I have a dataset, df, where I wish to calculate the percent increase of the sum of a particular group over a time period. Here is the dataset:
date size type
1/1/2020 3 a
1/1/2020 13 b
1/1/2020 1 c
2/1/2020 51 a
2/1/2019 10 b
Desired output
Then find percent diff and diff from earliest date,
date diff percentdiff type
2/1/2020 48 1600 a
1/1/2020 3 30 b
1/1/2020 0 0 c
We see that group 'a' went from 3 to 51, (from 1/1/2020 to 2/1/2020) which gives us a difference of 48, and a percent difference of 1600%
Group c is 0 because there is no change.
Percent Increase/Change is final-inital/initial * 100
This is what I have tried:
df %>%
group_by(date, type) %>%
summarise(size = sum(size)) %>%
arrange(type, date) %>%
group_by(type) %>%
summarise(date = last(date),
diff = last(size) - first(size),
increase = scales::percent(diff / first(size)))
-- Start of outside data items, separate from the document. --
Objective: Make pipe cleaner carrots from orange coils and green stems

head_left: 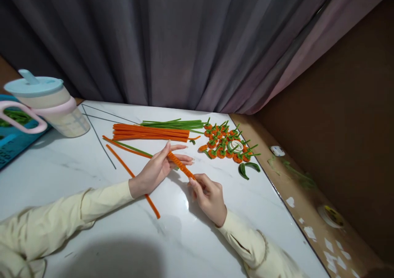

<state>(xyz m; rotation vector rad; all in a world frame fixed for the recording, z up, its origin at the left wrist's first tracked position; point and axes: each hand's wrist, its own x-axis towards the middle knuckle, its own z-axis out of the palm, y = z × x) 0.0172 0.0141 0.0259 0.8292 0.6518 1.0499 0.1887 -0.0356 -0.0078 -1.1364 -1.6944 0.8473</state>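
While pinched at both ends, orange pipe cleaner (181, 166) slanting upper-left to lower-right.

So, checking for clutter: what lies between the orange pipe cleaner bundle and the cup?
In the head view, only thin dark wires on bare white table lie between bundle and cup.

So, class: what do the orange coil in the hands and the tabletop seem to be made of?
Orange coil: fuzzy pipe cleaner, likely chenille over wire, since it keeps its spiral; matte. Tabletop: white with grey veins and a glossy sheen, marble or a marble-look laminate.
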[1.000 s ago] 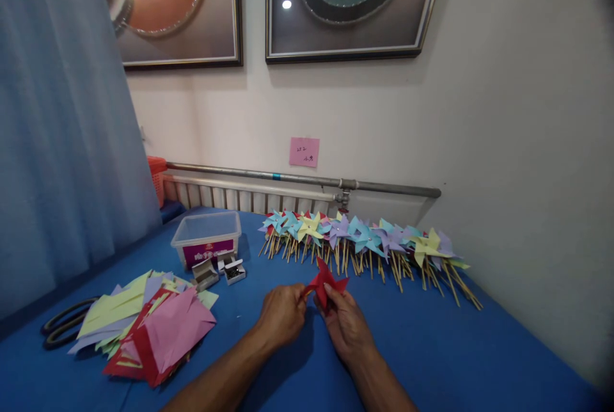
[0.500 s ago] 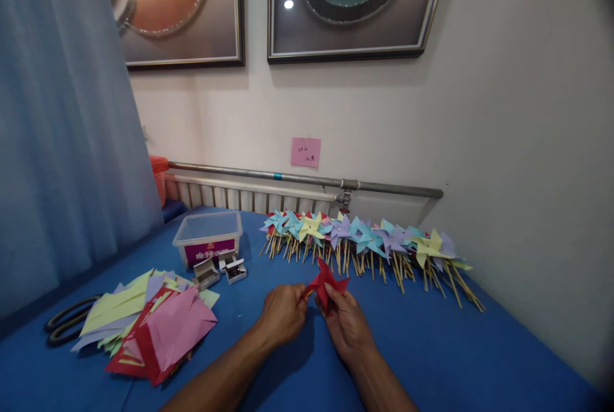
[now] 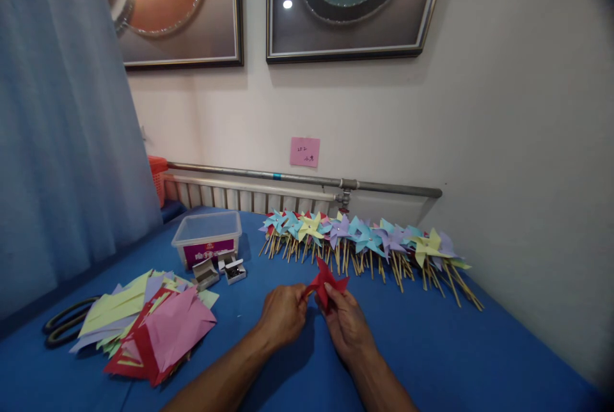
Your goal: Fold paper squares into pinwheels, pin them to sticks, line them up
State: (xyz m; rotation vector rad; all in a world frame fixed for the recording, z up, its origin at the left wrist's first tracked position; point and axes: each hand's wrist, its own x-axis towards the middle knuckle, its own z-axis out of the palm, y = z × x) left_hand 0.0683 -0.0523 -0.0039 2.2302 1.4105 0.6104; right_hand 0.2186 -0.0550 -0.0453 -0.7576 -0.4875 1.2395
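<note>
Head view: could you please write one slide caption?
Right hand holds a red paper pinwheel, left hand at its edge, before a row of colourful pinwheels.

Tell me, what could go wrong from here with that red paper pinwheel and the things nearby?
The red paper pinwheel, between the left hand and right hand, might crease or tear if pressed hard. The small open box could spill its dark little pieces if knocked. The uneven pile of colored paper might slide if the left forearm brushed it.

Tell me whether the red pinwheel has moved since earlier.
No: the red pinwheel shows no visible shift, staying below and slightly right of the pink note.
</note>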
This works great, thanks to a member on this platform, however, what could I do if I have a case where I wish to take the diff from the earliest date to the latest. My output should give me +3 and not -3
dput:
structure(list(date = c("1/1/2020", "1/1/2002", "1/1/2020", "2/1/2020",
"2/1/2019"), size = c(3L, 13L, 1L, 51L, 10L), type = c("a", "b",
"c", "a", "b")), class = "data.frame", row.names = c(NA, -5L))
I am still researching this. Any suggestion is appreciated.